Much of what is offered at the center is done at little to no cost to the clients. The help of private donations, state and federal funding, grants and rental fees from outside entities wanting to utilize parts of the building — such as for statewide conferences — have allowed the center to be able to do what it does while remaining financially stable.
“We are doing well,” Hind said. “We are having more people come in from the community that we have not had the opportunity to serve before … People in the community recognize this as a resource. We rent it to meet expenses.
“We start a new (fiscal) year on July 1, and have already established our budget. We have spent carefully, but are able to continue with grants we are able to get, and with federal and state funding, we are able to offer most of the programs at the same level (as we have been).
“We’ve had to make some cuts due to funding, but we try to keep that to a minimum.”
The council’s newsletter goes out every other month to keep the community informed of its activities at the center, which was completed in late 2013 following a $10 million investment in time and resources — and has a strong following even outside Southwest Georgia.
“I get nothing but compliments, not only here but statewide,” Hind said. “We’ve received a lot of recognition, and (are) having more people come from other areas.
“So far, everyone I’ve talked to has been positive about it. It’s really been an asset … People come (from out of town) and stay in hotels (and spend money in the community). It’s not just us that benefits.”
The 2014 annual report for the council included statistics from the Georgia Division of Aging Services showing there are 67,369 elderly people living in Southwest Georgia, with 16,255 being from Dougherty County.

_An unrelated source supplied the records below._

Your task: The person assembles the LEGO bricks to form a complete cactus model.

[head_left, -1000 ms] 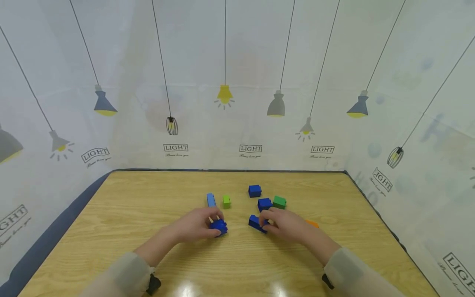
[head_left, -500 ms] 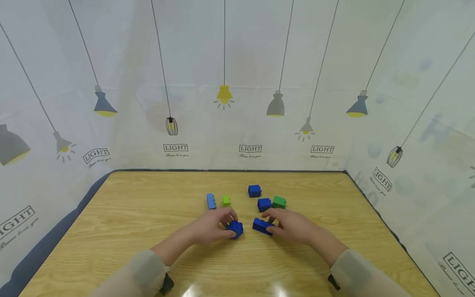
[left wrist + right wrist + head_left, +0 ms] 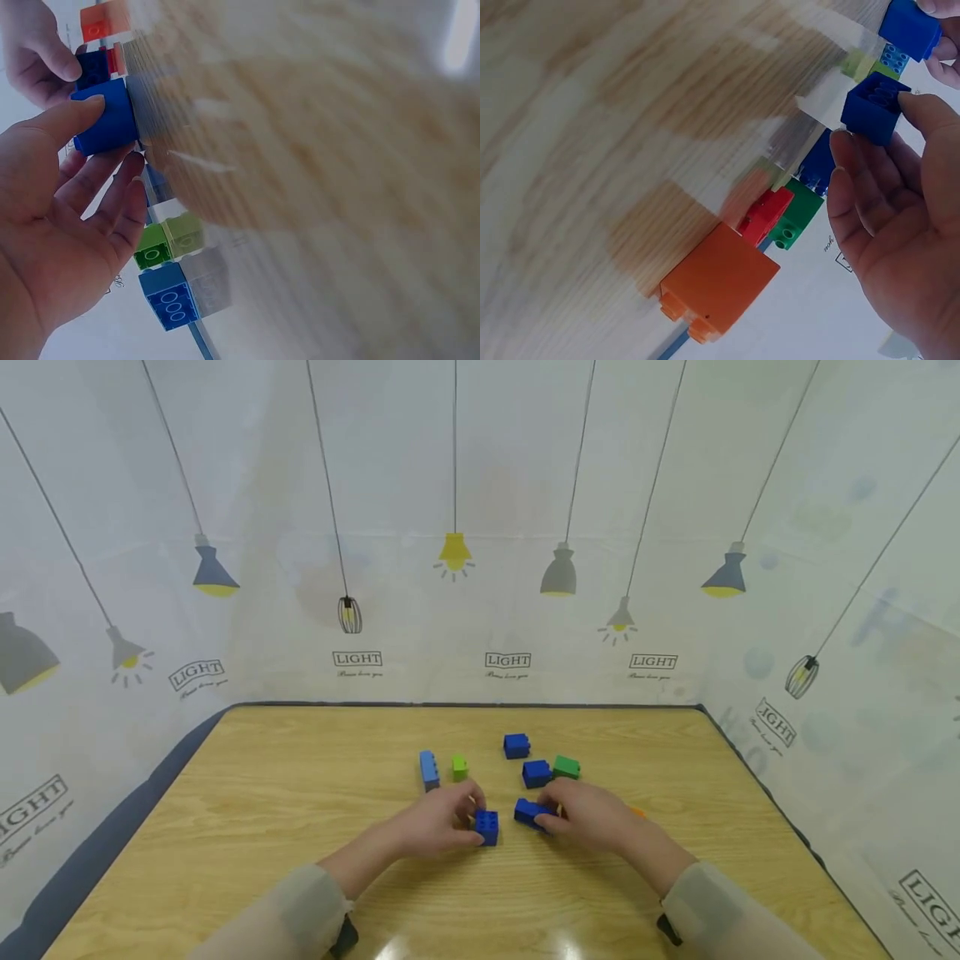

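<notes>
Near the middle of the table my left hand (image 3: 442, 820) pinches a blue building brick (image 3: 487, 827) between thumb and fingers. Its studs show from above in the head view; the left wrist view has the thumb flat on the side of this brick (image 3: 111, 120). Just to the right, my right hand (image 3: 588, 814) grips a second, longer-looking blue building brick (image 3: 528, 811), fingers over its right end. In the right wrist view the hollow underside of that brick (image 3: 876, 105) faces the camera. A small gap separates the two bricks in the head view.
Beyond the hands lie a light blue brick (image 3: 428, 769), a lime brick (image 3: 460, 767), two blue bricks (image 3: 516, 746) and a green brick (image 3: 566, 767). An orange brick (image 3: 720, 277) and a red brick (image 3: 765, 215) sit near the right hand. Printed cloth surrounds the wooden table (image 3: 300, 752).
My left hand has moved right with its blue brick, which has turned so the studs face up. The right hand has shifted slightly right with its brick, and the two bricks are closer together.
</notes>
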Motion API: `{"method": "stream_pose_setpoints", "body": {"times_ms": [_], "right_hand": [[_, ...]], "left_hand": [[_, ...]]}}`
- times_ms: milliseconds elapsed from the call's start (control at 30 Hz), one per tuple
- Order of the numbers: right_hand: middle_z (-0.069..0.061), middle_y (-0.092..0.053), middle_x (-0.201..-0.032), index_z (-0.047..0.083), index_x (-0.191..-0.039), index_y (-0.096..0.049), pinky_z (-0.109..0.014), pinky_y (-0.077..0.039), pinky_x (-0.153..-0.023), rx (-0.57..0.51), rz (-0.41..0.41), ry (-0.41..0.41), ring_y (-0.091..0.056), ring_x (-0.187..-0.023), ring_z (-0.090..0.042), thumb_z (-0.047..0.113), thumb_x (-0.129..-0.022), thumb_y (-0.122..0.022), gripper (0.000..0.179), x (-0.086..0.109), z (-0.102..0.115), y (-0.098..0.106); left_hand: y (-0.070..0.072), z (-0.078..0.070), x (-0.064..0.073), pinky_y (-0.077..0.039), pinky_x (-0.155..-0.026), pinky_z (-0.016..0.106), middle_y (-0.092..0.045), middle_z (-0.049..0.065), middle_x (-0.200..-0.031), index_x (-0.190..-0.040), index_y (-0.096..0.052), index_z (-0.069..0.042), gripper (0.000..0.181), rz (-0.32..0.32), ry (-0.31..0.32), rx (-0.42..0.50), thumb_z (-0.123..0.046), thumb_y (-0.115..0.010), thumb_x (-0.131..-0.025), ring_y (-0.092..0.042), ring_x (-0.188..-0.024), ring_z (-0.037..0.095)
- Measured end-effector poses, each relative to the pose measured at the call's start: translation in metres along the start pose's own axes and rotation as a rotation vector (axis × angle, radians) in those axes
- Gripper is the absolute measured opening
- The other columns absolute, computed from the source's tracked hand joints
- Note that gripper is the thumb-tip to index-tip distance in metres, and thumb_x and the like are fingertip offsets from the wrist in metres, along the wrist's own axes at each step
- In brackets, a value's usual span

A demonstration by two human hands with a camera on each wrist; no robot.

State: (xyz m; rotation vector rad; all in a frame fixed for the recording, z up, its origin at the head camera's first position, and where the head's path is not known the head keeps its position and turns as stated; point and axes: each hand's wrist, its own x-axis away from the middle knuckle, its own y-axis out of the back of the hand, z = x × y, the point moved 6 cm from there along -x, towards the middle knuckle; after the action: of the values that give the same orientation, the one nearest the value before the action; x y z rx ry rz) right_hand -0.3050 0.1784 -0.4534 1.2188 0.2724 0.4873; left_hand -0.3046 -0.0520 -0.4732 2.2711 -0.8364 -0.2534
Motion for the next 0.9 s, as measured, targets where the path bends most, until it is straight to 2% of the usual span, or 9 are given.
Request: {"method": "stream_pose_setpoints", "body": {"times_ms": [100, 300, 467, 600, 767, 900], "right_hand": [[0.007, -0.072, -0.107, 0.018, -0.119, -0.074, -0.035, -0.061, -0.081, -0.03, -0.029, -0.034, -0.065, -0.094, -0.008, 0.033, -0.105, -0.076, 0.021, 0.001, -0.001, 0.003], [0.004, -0.072, -0.12, 0.02, -0.122, -0.07, -0.039, -0.065, -0.092, -0.118, -0.055, -0.061, -0.071, -0.107, -0.013, 0.03, -0.105, -0.077, 0.02, 0.004, -0.003, 0.006], [0.0, -0.073, -0.122, 0.017, -0.123, -0.067, -0.035, -0.065, -0.089, -0.219, -0.06, 0.024, -0.072, -0.108, -0.017, 0.024, -0.107, -0.075, 0.019, 0.005, 0.003, 0.007], [-0.001, -0.072, -0.122, 0.016, -0.124, -0.066, -0.029, -0.063, -0.087, -0.272, -0.07, 0.105, -0.072, -0.108, -0.017, 0.025, -0.107, -0.075, 0.021, 0.004, 0.009, 0.007], [-0.004, -0.072, -0.134, 0.014, -0.138, -0.065, -0.035, -0.065, -0.093, -0.285, -0.084, 0.18, -0.072, -0.114, -0.02, 0.025, -0.107, -0.075, 0.034, 0.002, 0.02, 0.006], [-0.004, -0.071, -0.139, 0.013, -0.143, -0.065, -0.042, -0.065, -0.098, -0.285, -0.068, 0.194, -0.07, -0.119, -0.023, 0.023, -0.106, -0.076, 0.039, -0.001, 0.028, 0.003]], "left_hand": [[0.0, 0.0, -0.001, -0.062, -0.101, 0.047, -0.077, 0.009, -0.128, -0.124, -0.061, -0.02, 0.034, 0.0, -0.009, -0.002, -0.018, -0.083, -0.099, -0.073, -0.116, 0.023], [0.0, -0.001, -0.001, -0.061, -0.1, 0.045, -0.076, 0.007, -0.126, -0.124, -0.06, -0.019, 0.033, 0.003, -0.001, 0.005, -0.016, -0.083, -0.099, -0.071, -0.114, 0.021], [0.0, -0.002, 0.002, -0.062, -0.099, 0.043, -0.075, 0.006, -0.124, -0.126, -0.06, -0.016, 0.036, -0.007, -0.004, 0.003, -0.017, -0.084, -0.099, -0.071, -0.114, 0.022], [0.002, -0.002, 0.004, -0.062, -0.1, 0.044, -0.074, 0.006, -0.126, -0.129, -0.062, -0.013, 0.039, -0.015, 0.003, 0.038, -0.019, -0.085, -0.098, -0.071, -0.116, 0.024], [0.003, 0.002, 0.005, -0.063, -0.101, 0.044, -0.073, 0.005, -0.128, -0.131, -0.065, -0.013, 0.038, -0.006, 0.012, 0.088, -0.021, -0.083, -0.099, -0.071, -0.116, 0.023], [0.002, 0.004, 0.004, -0.064, -0.099, 0.042, -0.074, 0.005, -0.128, -0.131, -0.066, -0.012, 0.034, 0.005, 0.02, 0.109, -0.022, -0.081, -0.101, -0.072, -0.115, 0.021]]}}
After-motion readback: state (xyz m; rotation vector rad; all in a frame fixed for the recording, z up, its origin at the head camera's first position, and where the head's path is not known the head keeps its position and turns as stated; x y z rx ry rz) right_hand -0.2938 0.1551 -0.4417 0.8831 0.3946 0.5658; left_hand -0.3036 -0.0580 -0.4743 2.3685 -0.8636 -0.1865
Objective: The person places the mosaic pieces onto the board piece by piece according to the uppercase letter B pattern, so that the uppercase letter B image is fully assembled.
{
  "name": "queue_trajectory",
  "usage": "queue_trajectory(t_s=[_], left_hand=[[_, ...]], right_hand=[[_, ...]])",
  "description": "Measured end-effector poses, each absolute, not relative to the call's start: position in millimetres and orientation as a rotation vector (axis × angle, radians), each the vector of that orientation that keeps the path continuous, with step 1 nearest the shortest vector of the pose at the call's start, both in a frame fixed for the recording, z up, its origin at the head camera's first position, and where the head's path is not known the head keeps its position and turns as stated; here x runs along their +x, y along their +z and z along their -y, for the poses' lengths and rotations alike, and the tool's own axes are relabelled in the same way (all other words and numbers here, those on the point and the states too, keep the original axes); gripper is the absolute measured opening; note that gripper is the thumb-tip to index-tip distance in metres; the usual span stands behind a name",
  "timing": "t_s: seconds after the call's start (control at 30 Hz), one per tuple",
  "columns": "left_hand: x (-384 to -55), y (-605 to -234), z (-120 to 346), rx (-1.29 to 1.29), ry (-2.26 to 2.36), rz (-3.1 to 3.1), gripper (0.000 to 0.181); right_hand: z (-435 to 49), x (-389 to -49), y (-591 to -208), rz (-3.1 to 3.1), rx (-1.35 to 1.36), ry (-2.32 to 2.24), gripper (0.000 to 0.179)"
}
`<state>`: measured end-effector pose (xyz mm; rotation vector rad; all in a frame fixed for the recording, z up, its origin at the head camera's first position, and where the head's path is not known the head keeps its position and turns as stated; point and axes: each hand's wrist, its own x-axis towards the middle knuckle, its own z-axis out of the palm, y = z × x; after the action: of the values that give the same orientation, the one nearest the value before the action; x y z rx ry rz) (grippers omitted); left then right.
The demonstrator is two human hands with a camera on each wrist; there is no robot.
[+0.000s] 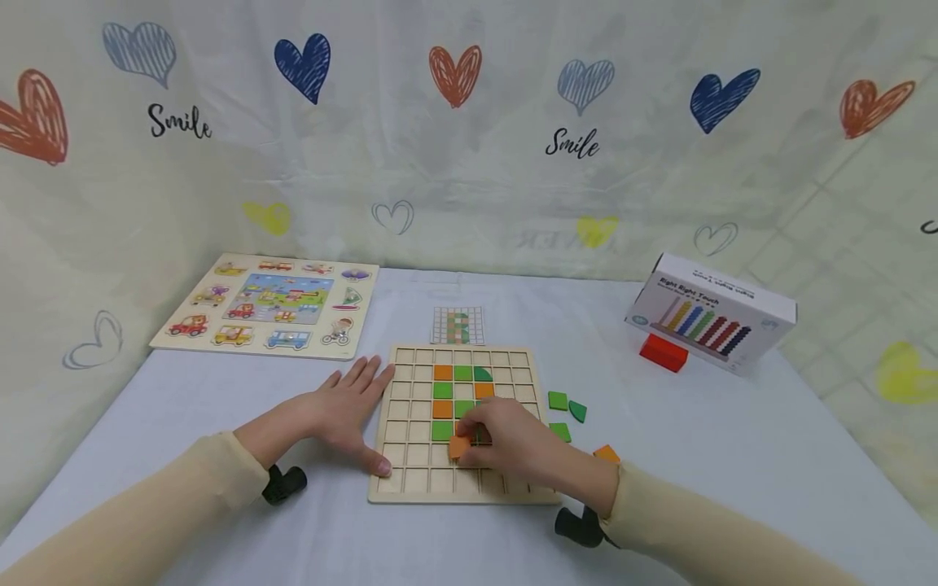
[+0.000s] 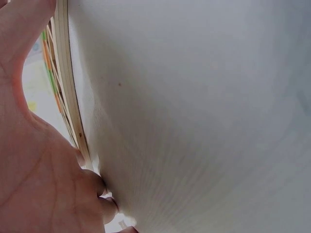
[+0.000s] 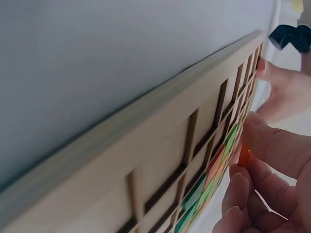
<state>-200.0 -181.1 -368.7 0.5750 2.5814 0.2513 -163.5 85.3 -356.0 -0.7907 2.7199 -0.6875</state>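
A wooden grid board [image 1: 396, 456] lies on the table, with several orange, green and dark green tiles set in its middle cells. My right hand [image 1: 513, 435] pinches an orange square tile [image 1: 458, 447] between thumb and fingers, over the cells just below the filled ones. In the right wrist view, the tile [image 3: 243, 154] shows as a thin orange edge between thumb and fingertips. With fingers spread, my left hand [image 1: 340, 411] rests at the board's left edge, thumb near the lower corner. The left wrist view shows the palm [image 2: 43, 145] beside the board's rim [image 2: 73, 97].
Behind the board lies a printed pattern card [image 1: 458, 325]. Right of it are loose green tiles [image 1: 558, 400], a dark green quarter-round [image 1: 577, 411] and an orange tile [image 1: 607, 453]. A box [image 1: 711, 313] leans on a red block [image 1: 664, 352]. A picture puzzle [image 1: 286, 342] lies back left.
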Motion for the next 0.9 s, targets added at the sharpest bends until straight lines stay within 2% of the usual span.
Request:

Through the senior life enrichment centers in the SOWEGA coverage area, there were 823 people and 123,547 congregate meals served in Fiscal Year 2014.
In Fiscal Year 2014, there were 20,335 day care hours and 5,000 in-home respite hours provided through the adult day care and in-home respite care programs. The Community Care Services program, an in-home nursing care alternative, provided a total of $9.9 million in services, with 812 people in Southwest Georgia being served through the program in FY 2014. More than 3,600 beds were served by the ombudsman program, and 6,497 were served through the Georgia Cares prescription program, the annual report said.
The RSVP program, consisting of about 500 volunteers giving more than 50,000 hours annually, built 80 ramps and averaged 100 teddy bears a week made to be distributed at Phoebe Putney Memorial Hospital. There were 817 clients served by Meals on Wheels and 133 served through the homemaker services program. There were also 66 in the caregiver support group, the annual report said.